Note that webhooks present challenges with firewalls, client reliability, and error handling. Services must handle various failure scenarios, including unresponsive clients and potential infinite loops. Consider webhooks only when necessary and implement proper safeguards.
Bringing It All Together: Your API as a Developer Product
Throughout this guide, we've explored how thoughtful API design directly impacts developer experience.
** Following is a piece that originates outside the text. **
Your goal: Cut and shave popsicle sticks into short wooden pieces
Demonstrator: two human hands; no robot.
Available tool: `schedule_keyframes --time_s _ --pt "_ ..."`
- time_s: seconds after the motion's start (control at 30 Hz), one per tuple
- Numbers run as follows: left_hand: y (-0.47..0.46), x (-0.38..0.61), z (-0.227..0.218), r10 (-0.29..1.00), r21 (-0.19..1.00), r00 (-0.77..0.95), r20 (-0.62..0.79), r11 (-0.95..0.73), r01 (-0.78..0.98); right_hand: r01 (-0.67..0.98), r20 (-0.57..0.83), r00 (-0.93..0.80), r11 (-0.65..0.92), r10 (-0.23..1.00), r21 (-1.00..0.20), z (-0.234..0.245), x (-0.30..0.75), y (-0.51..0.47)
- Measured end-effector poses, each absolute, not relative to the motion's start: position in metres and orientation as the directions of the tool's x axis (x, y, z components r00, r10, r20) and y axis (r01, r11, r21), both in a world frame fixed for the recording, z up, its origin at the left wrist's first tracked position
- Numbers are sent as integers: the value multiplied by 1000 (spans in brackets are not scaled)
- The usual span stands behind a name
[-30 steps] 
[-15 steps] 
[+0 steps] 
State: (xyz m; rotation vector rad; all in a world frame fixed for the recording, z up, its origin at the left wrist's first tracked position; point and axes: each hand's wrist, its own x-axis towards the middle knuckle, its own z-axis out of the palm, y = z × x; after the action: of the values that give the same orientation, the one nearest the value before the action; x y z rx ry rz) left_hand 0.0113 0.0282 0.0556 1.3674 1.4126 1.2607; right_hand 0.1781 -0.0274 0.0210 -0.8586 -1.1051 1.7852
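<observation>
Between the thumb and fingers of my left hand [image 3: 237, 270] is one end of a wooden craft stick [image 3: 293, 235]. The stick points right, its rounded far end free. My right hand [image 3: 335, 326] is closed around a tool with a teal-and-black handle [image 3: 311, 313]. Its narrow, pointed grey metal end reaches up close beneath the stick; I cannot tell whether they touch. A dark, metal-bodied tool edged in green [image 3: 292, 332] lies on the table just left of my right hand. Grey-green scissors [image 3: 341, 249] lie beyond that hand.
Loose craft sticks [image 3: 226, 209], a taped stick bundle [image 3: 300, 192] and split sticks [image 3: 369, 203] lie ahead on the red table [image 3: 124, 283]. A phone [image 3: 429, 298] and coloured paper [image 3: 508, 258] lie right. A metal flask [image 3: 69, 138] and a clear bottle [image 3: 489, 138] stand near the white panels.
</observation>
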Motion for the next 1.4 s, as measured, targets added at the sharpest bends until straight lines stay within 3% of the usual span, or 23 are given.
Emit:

When you prioritize developer needs in your design decisions, you're not just building an interface to your systems, you're building a product that developers willingly choose to invest their time and trust in.
The Developer Journey Shapes API Success
Every API design choice shapes the developer's journey:
- Clear, consistent naming reduces the cognitive load of learning your API
- Intuitive resource modeling helps developers build mental models that match their problem space
- Thoughtful error messages transform frustrating dead-ends into solvable problems
- Well-designed versioning builds trust that their integration won't unexpectedly break
The most successful APIs aren't just technically sound. They're a user interface designed with consideration for the developers who use them. They anticipate common use cases, provide clear paths forward when things go wrong, and respect the developer's time and expertise.
APIs as Contracts of Trust
Remember that your API represents a promise to developers. When a team chooses your API, they're betting part of their product's success on your reliability, consistency, and thoughtfulness. This creates a responsibility to design with their needs in mind from day one.
Great API design isn't about following theoretical rules. It's about creating interfaces that help developers solve real problems efficiently and confidently, with the least amount of friction possible. By focusing primarily on their experience, you establish your API as a trusted, reliable tool that developers can depend on for their critical projects and recommend to colleagues facing similar challenges.